Here is a first version of the code. The checker is in the last function (sortedListChecker1). The remaining functions define the tests that determine whether a sort function works properly. The andmap function used in hasEltsOf takes a predicate and a list and returns true if the predicate is true of every item in the list. The filter function takes a predicate and a list and returns the list of items from the original list that satisfy the predicate.

  (define (sameSize L1 L2)

    (= (length L1) (length L2)))


  (define (hasEltsOf L1 L2)

    (andmap (lambda (elt) (member elt L2)) L1))


  (define (allGtEq e L)

    (empty? (filter (lambda (Lelt) (> e Lelt)) L)))


  (define (isSorted L)

    (cond [(empty? L) true]

          [(cons? L) (and (allGtEq (first L) (rest L))

                          (isSorted (rest L)))]))

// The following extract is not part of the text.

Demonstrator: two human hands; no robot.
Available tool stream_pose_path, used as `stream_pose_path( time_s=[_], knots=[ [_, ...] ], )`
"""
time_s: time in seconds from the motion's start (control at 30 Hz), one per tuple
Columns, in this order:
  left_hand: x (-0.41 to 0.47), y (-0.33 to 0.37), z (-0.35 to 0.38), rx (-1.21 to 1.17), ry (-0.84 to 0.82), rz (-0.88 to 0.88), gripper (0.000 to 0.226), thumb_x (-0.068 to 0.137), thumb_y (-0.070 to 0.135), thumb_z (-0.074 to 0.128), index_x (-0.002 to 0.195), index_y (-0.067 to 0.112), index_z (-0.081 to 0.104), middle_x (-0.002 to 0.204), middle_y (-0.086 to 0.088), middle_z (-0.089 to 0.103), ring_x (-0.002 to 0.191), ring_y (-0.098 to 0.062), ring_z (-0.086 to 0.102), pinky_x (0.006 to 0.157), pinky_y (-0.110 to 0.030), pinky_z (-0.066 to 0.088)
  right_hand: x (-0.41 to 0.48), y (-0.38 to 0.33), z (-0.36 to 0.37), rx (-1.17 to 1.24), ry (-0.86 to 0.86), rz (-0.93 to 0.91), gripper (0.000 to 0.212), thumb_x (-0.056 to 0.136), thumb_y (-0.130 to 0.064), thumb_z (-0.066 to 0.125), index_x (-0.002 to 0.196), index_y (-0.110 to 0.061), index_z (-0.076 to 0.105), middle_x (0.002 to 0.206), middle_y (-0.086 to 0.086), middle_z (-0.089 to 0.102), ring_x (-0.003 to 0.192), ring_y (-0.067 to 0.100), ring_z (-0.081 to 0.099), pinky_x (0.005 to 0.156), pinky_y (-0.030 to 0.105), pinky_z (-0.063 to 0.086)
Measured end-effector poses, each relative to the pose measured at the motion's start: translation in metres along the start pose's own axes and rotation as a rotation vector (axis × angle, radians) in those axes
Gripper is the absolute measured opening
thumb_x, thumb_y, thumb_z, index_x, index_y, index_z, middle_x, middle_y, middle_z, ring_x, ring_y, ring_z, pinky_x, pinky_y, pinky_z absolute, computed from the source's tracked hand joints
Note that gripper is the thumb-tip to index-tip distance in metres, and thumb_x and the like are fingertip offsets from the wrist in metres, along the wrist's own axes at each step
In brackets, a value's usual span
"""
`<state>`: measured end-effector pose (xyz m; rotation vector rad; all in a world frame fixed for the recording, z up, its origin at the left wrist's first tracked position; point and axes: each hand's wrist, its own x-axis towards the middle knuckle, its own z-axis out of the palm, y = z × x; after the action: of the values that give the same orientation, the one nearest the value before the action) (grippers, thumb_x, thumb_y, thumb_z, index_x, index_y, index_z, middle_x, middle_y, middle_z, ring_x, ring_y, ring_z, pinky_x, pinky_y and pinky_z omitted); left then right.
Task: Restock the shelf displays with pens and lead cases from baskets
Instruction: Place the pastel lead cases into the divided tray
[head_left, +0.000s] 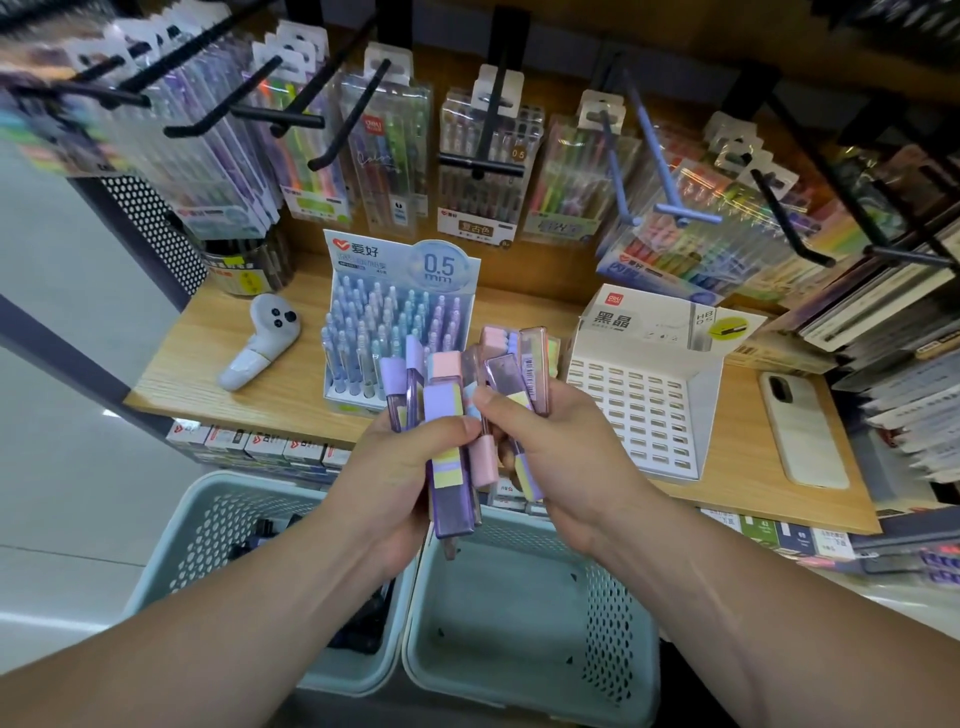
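Both hands hold a bunch of pastel lead cases (452, 441), purple, pink and clear, in front of the wooden shelf (270, 384). My left hand (400, 483) grips several upright cases from the left. My right hand (550, 462) grips several more, its thumb pinching one case near the middle. Behind the hands on the shelf stands a pen display box (395, 317) marked 0.5 mm, filled with pastel pens. To its right stands a white lead case display (644, 410) with rows of empty slots. Two pale green baskets sit below: the left basket (218, 525) holds dark items, the right basket (524, 613) looks bare inside.
A white controller-shaped object (260, 338) lies on the shelf at left, a phone (802, 431) at right. Packaged pen sets hang from black hooks (483, 161) above. Boxed stock lines the lower shelf (270, 447). Notebooks are stacked at far right (904, 364).
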<state>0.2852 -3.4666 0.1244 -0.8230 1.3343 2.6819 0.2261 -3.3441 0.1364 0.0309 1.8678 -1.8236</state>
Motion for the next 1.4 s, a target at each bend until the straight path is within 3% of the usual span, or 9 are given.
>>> stream_pose_path(
  time_s=[0.1,0.3,0.43,0.6,0.73,0.9,1.07,1.23,1.4],
  knots=[
    [-0.003,0.001,0.002,-0.02,-0.012,-0.032,0.02,0.089,-0.001,0.06,0.099,0.012,0.072,0.075,-0.007,0.071,0.054,-0.022,0.066,0.044,-0.03,0.052,0.002,-0.004,-0.002,-0.015,0.003,-0.03,0.018,0.09,-0.016,0.074,0.105,-0.007,0.073,0.09,0.006,0.076,0.065,0.011,0.065,0.056,0.02,0.048],
    [-0.002,0.002,0.003,-0.024,0.01,-0.034,0.02,0.088,0.0,0.062,0.102,0.011,0.072,0.079,-0.008,0.072,0.055,-0.022,0.067,0.043,-0.029,0.05,0.003,-0.007,-0.006,-0.067,0.063,-0.046,0.018,0.087,-0.011,0.077,0.104,-0.009,0.073,0.091,0.01,0.077,0.061,0.011,0.064,0.055,0.022,0.049],
    [-0.001,-0.002,0.003,0.013,0.029,-0.052,0.016,0.089,-0.002,0.062,0.095,0.011,0.07,0.067,-0.005,0.066,0.049,-0.02,0.06,0.044,-0.029,0.05,0.005,-0.003,-0.004,-0.124,0.04,-0.025,0.018,0.089,-0.018,0.076,0.106,-0.015,0.074,0.093,-0.002,0.078,0.084,0.017,0.075,0.08,0.032,0.06],
    [0.005,0.002,-0.003,0.022,0.081,-0.061,0.014,0.086,-0.001,0.066,0.083,0.011,0.069,0.071,-0.009,0.068,0.05,-0.02,0.06,0.05,-0.031,0.05,0.009,-0.012,-0.01,-0.078,0.055,0.14,0.013,0.095,-0.019,0.059,0.088,-0.019,0.07,0.067,0.002,0.059,0.052,0.014,0.05,0.046,0.02,0.039],
    [0.007,0.005,-0.013,0.022,0.108,-0.017,0.016,0.084,-0.002,0.068,0.091,0.013,0.069,0.076,-0.006,0.068,0.054,-0.019,0.063,0.053,-0.032,0.052,0.023,-0.021,-0.03,-0.17,0.079,0.19,0.011,0.082,-0.009,0.055,0.091,-0.01,0.062,0.067,0.008,0.063,0.056,0.019,0.049,0.053,0.028,0.035],
    [0.009,0.006,-0.021,0.017,0.138,-0.003,0.018,0.083,-0.003,0.07,0.09,0.014,0.069,0.074,-0.004,0.069,0.06,-0.017,0.066,0.052,-0.028,0.052,0.032,-0.019,-0.049,-0.334,0.045,0.193,0.013,0.093,-0.018,0.07,0.106,-0.014,0.069,0.073,0.007,0.071,0.054,0.007,0.057,0.046,0.019,0.042],
    [0.008,0.005,-0.022,0.04,0.144,-0.009,0.016,0.083,0.001,0.072,0.093,0.014,0.068,0.073,-0.004,0.068,0.061,-0.017,0.065,0.053,-0.025,0.051,0.033,-0.01,-0.05,-0.422,0.097,0.283,0.015,0.098,-0.033,0.063,0.106,-0.021,0.064,0.067,0.006,0.057,0.042,0.012,0.044,0.044,0.021,0.033],
    [0.006,0.006,-0.021,0.059,0.12,-0.004,0.019,0.084,0.003,0.071,0.099,0.014,0.069,0.076,-0.004,0.066,0.061,-0.017,0.063,0.054,-0.027,0.049,0.036,-0.009,-0.044,-0.395,0.205,0.238,0.016,0.094,-0.022,0.05,0.1,-0.013,0.061,0.079,0.005,0.049,0.06,0.021,0.045,0.048,0.024,0.027],
    [0.003,0.008,-0.021,0.042,0.14,-0.011,0.014,0.085,0.004,0.071,0.09,0.017,0.069,0.072,0.0,0.069,0.058,-0.015,0.066,0.051,-0.024,0.05,0.045,-0.004,-0.053,-0.433,0.271,0.139,0.016,0.083,-0.016,0.075,0.096,-0.01,0.068,0.076,0.008,0.057,0.056,0.017,0.046,0.05,0.027,0.035]
  ],
)
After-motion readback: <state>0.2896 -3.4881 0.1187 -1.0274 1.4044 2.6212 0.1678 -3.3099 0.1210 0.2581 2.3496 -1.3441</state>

  (define (resultSorted L1 L2) (isSorted L2))


  (define (sortedListChecker1 Lin Lans)

    (and (sameSize Lin Lans)

         (hasEltsOf Lin Lans)

         (isSorted Lans)))

The sortedListChecker1 function isn’t very general, as it hardcodes the test (remember, our goal is to write a general-purpose testing framework). We first generalize the code by representing the tests as a list (sortedListChecker2), then take the list of tests as a parameter (make-Checker and sortedListChecker3).

  (define (sortedListChecker2 Lin Lans)

    (andmap (lambda (test) (test Lin Lans))

            (list sameSize hasEltsOf resultSorted)))


  (define (make-Checker tests)

    (lambda (Lin Lans)

      (andmap (lambda (test) (test Lin Lans))



  (define sortedListChecker3

    (make-Checker (list sameSize hasEltsOf resultSorted)))

If you don’t understand how this code is set up, please ask questions before you start working on the Java version. The Java version won’t make sense if you don’t understand what this one is doing.

2 Implementing the Test Harness for Heaps in Java

Building your test harness will require several classes and objects:

The following sections break these steps down into stages that will help you test your work incrementally. If you are confident in the course material, you might want to think about how you would break this problem into steps before reading further (it’s a good exercise). You can get partial credit for this assignment by completing the earlier stages, so work from the stages if necessary.

You do not need to implement heaps yourself for this assignment. Here are both a binary tree implementation and an initial correct heap implementation to use in writing your tester. This Java file contains several buggy heap implementations (each of which extends DataHeap so that it easy to swap them in and out).

2.1 Create a Simple Heap Checker

Create enough of a testing harness to check whether two heaps have the same number of elements. You’ll need to define a checker that takes a list of tests as input, and set up the methods to execute that list of tests.

2.2 Extend the Set of Tests

Next, create additional IHeapTest objects as needed to fully test addElt on heaps. Extend your Examples class (including tests) accordingly.

2.3 Improve the Feedback

Now, we want to extend the testing framework to report the status of each individual test in the list. Edit your framework to print out the result of each test. Do this by adding a toString method to each test, and printing the corresponding string prefixed with either "PASSED" or "FAILED" as appropriate. Figuring out where to put this code is part of the point of the question. Please add a comment to the point where you did this extension to help us find your solution.

3 Perspective

We’ve made a lot of headway towards a testing harness in this assignment. Ideally, we would abstract this harness to work over any kind of data (not just heaps of integers). We would also want to generate random test data (to help us test at scale).

4 What to Turn In

Submit .java files containing the final versions of all classes, interfaces, and examples developed for this assignment. Do not submit the .class files. Submit a separate file for each class/interface (standard for Java) or a single file containing all classes and interfaces.